## PROBLEM REQUIREMENTS:
Look for "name" in the listing below. Gather each line that contains it.

# # #

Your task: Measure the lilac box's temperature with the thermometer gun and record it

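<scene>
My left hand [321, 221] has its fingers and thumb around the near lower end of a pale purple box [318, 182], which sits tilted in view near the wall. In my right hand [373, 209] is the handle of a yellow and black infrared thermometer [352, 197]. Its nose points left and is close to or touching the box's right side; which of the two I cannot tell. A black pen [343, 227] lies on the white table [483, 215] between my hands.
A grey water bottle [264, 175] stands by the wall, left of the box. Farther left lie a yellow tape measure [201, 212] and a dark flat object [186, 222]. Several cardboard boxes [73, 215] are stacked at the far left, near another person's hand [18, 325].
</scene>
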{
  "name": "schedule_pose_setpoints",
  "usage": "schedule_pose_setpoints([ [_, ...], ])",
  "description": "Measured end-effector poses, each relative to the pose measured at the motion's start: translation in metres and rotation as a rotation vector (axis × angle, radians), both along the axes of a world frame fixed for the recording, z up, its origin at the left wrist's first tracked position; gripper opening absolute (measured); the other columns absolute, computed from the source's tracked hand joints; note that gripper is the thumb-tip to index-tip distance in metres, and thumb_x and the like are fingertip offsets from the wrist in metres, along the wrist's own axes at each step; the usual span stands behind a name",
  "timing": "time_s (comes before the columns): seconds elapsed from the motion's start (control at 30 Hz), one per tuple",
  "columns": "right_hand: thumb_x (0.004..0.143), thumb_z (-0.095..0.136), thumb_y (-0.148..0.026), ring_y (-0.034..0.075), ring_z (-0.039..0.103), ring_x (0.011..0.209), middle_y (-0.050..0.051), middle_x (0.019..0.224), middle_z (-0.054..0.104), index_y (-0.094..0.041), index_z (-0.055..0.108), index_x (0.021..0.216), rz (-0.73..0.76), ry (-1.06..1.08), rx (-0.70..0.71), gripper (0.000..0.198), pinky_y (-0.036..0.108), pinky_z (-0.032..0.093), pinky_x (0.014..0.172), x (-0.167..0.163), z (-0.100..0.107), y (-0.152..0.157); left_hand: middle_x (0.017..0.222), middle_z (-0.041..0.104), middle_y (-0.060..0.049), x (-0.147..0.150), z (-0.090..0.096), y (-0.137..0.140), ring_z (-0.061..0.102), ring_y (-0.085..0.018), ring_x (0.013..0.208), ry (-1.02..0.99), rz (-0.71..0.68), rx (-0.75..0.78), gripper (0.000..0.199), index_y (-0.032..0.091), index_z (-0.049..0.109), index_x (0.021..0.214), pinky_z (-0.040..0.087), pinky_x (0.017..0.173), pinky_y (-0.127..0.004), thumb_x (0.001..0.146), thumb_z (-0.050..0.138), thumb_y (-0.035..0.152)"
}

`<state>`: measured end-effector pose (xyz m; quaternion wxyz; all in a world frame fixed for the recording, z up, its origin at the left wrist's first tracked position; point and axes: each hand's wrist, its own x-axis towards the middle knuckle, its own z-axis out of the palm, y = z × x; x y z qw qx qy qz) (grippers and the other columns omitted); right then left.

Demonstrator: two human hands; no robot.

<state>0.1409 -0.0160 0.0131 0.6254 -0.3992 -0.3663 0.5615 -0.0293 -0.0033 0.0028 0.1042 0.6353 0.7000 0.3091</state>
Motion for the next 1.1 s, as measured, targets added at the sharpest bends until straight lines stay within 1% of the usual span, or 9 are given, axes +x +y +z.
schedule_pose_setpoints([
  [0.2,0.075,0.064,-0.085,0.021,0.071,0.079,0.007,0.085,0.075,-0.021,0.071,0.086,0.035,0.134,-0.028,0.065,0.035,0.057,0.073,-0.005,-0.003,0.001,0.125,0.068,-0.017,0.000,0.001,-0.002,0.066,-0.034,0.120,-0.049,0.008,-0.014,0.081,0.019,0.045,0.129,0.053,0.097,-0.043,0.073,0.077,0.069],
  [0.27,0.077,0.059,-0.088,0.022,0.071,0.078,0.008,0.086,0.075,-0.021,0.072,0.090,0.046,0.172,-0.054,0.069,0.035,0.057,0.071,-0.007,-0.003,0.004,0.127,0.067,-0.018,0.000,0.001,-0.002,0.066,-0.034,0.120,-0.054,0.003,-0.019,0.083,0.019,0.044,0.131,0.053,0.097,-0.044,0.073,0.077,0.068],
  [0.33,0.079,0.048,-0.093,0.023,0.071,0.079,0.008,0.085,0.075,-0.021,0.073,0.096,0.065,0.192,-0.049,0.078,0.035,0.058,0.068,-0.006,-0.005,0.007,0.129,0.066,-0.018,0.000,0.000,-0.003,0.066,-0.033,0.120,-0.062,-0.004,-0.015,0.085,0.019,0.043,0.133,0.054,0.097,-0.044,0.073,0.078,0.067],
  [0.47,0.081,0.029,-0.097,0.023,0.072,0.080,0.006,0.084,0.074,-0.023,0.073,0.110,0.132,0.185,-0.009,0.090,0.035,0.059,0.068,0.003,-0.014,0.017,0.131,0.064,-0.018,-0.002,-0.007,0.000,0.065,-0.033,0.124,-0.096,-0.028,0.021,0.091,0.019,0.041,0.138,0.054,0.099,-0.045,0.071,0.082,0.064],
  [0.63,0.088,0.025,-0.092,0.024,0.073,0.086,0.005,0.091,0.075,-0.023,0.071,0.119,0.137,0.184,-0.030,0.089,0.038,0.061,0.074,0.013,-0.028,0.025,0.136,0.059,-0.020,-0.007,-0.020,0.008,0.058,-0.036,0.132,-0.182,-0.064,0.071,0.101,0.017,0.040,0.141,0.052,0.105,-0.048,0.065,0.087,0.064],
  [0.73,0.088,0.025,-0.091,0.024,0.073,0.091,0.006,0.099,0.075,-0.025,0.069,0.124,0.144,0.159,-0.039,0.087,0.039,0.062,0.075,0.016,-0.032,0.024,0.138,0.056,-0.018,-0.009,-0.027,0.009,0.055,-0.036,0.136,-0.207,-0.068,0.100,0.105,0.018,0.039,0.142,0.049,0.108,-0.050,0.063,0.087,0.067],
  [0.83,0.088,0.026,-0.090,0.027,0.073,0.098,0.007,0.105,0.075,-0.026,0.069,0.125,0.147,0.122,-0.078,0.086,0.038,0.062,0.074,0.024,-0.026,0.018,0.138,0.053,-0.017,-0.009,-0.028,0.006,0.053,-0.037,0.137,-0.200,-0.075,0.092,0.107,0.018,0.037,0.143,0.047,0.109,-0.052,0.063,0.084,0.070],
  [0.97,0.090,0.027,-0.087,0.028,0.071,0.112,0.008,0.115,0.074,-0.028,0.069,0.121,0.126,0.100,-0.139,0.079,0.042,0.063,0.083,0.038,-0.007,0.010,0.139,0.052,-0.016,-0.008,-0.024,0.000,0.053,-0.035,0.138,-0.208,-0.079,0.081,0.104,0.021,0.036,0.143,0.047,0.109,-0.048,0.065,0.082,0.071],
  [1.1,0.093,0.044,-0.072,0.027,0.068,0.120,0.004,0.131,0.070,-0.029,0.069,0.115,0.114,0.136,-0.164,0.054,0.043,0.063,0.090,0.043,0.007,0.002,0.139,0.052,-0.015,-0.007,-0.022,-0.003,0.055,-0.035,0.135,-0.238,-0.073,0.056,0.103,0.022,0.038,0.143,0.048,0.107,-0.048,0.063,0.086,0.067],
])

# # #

## YOUR RESPONSE:
  "name": "schedule_pose_setpoints",
  "description": "Measured end-effector poses, each relative to the pose measured at the motion's start: translation in metres and rotation as a rotation vector (axis × angle, radians), both along the axes of a world frame fixed for the recording, z up, its origin at the left wrist's first tracked position; gripper opening absolute (measured); the other columns absolute, computed from the source's tracked hand joints; note that gripper is the thumb-tip to index-tip distance in metres, and thumb_x and the like are fingertip offsets from the wrist in metres, along the wrist's own axes at each step; the usual span stands behind a name",

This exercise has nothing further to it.